The AI Impact Tour: Exploring Methods for Auditing AI Models
As the development of generative AI foundation models continues to progress, the use of large language models (LLMs) is becoming more prevalent. However, the term “foundation model” (FM) is now more accurate, as multi-modal models that can generate images and videos are also being utilized. These models have the potential to bring real impact by sifting through information and adapting it to meet diverse needs. Despite the transformative opportunities on the horizon, there are increased costs associated with these advancements that must be managed effectively.
Understanding How Foundation Models Work
To gain a better understanding of how foundation models work, it is essential to delve into their inner workings. These models convert words, images, numbers, and sounds into tokens and predict the “best-next-token” that will generate a response that aligns with the user’s preferences. Over time, core models from various sources have become more attuned to user expectations. Additionally, the formatting of input prompts has been found to play a significant role in their effectiveness, with YAML format performing better than JSON. The generative AI community has also developed “prompt-engineering” techniques to improve model responses.
Join The AI Audit in NYC
The AI Audit in New York City is an exclusive event that provides an opportunity for top executive leaders to explore strategies for auditing AI models to ensure optimal performance and accuracy within organizations. This invite-only event promises insights from industry experts and thought leaders.
Expanding Information Processing Capabilities with LLMs
One significant advancement is the ability of state-of-the-art models to process up to 1 million tokens, equivalent to a full-length college textbook. This expanded capacity allows users to control the context with which they ask questions in ways that were not previously possible. For example, complex legal, medical, or scientific texts can be processed by LLMs with an 85% accuracy rate on relevant entrance exams. Tools like Anthropic’s Claude enable the processing of complex documents without the need for extensive infrastructure.

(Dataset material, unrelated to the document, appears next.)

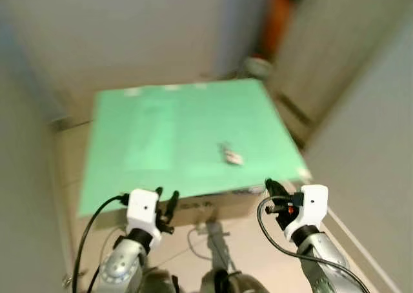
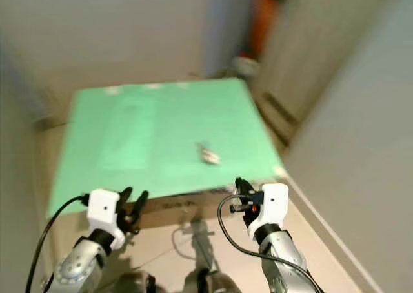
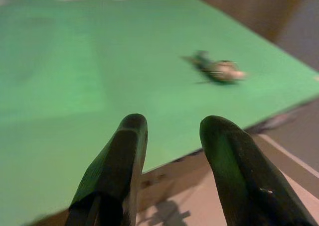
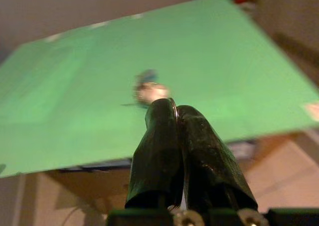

Retrieval Augmented Generation and Embedding Models
The development of embedding models, such as titan-v2, gte, or cohere-embed, enables the retrieval of similar text based on concepts rather than keywords. These models convert diverse sources into “vectors” learned from correlations in large datasets, allowing for efficient retrieval of relevant information. Specialized vector databases like turbopuffer, LanceDB, and QDrant help scale these systems to handle large volumes of data without significant drops in performance. However, scaling these solutions in production remains a complex task that requires collaboration across multiple disciplines.
The Next Evolution: Gen 2.0 and Agent Systems
While current advancements are making AI solutions more viable for organizations, the next evolution lies in creatively chaining multiple forms of gen AI functionality together. Manual development of action chains is one approach, with systems like BrainBox.ai ARIA providing step-by-step problem-solving capabilities. However, the limitations of these systems lie in defining the logic, which can only be done by hardcoding or limited to a few steps. The next phase, gen AI 2.0, involves agent-based systems that utilize multi-modal models and a reasoning engine to break down problems into steps and select AI-enabled tools to execute each step. This approach enables more flexible and complex solutions to be implemented.
Optimizing LLM-Based Solutions
While the accuracy and performance of LLM-based solutions are improving incrementally, there is still a need for extensive tuning to ensure cost-effectiveness. Without optimization, these systems can be expensive to run, requiring thousands of LLM calls passing numerous tokens to the API. Ongoing development in hardware, frameworks, cloud services, model parameters, and hosting is essential to optimize costs and make these solutions more accessible.
Conclusion: The Pursuit of High-Quality Outputs at Optimal Costs
As organizations continue to adopt LLMs, the focus will be on obtaining high-quality outputs quickly and cost-effectively. This pursuit requires continuous learning from real-world experiences and optimizing gen AI-backed solutions in production. Finding a partner with expertise in this field will be crucial for organizations looking to navigate the rapidly evolving landscape of generative AI.
Welcome to the DataDecisionMakers Community!
DataDecisionMakers is a community where experts, including those involved in data work, can share insights and innovations related to data. Join this community to stay up-to-date with cutting-edge ideas, best practices, and the future of data and data tech. Consider contributing an article of your own to contribute to the conversation.